**Exercise aim**
Write out only the lines from the top of the listing below through the one with "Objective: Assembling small", exactly as they stand, while keeping pictures out of the copy.

**Data for this task**

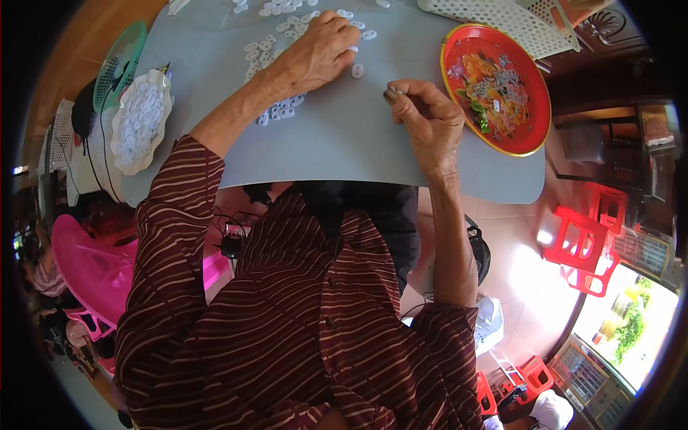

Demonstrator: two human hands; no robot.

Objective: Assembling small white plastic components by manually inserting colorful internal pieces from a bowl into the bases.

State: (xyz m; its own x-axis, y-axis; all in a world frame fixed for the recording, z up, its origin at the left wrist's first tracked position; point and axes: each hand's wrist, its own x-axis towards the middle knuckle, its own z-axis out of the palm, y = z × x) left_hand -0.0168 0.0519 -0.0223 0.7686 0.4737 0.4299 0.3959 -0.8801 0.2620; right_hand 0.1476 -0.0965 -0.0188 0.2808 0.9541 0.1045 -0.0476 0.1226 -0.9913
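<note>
Over the grey table my left hand is closed, fingers curled down, with a small white plastic piece at its fingertips. Just beside it lies another white oval piece with holes in it. Rows of similar white pieces are partly hidden under my left wrist, and more spread beyond the hand. My right hand is held off to the right with thumb and index finger pinched together. Something tiny shows at their tips, too small to name. A red round tray holding many small metal bits stands next to that hand.
A white scalloped dish heaped with white pieces sits at the table's left edge, near a green basket. At the back right stands a white perforated basket, with part of another person's hand by it. Red stools are on the floor.
</note>
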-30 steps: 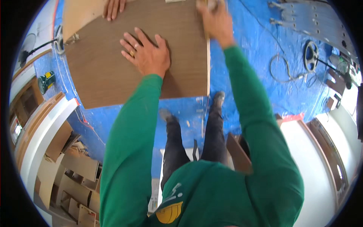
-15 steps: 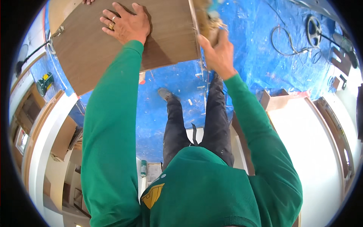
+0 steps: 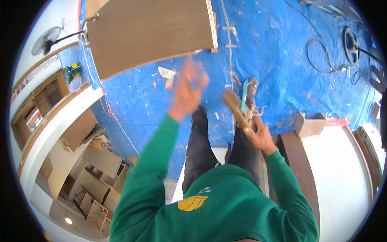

**Finished task**
Demonstrator: two human hands; no robot.

Objective: Assembling small white plastic components by manually inserting colorful internal pieces from a bowl into the bases.

Reply complete, and nothing else is required.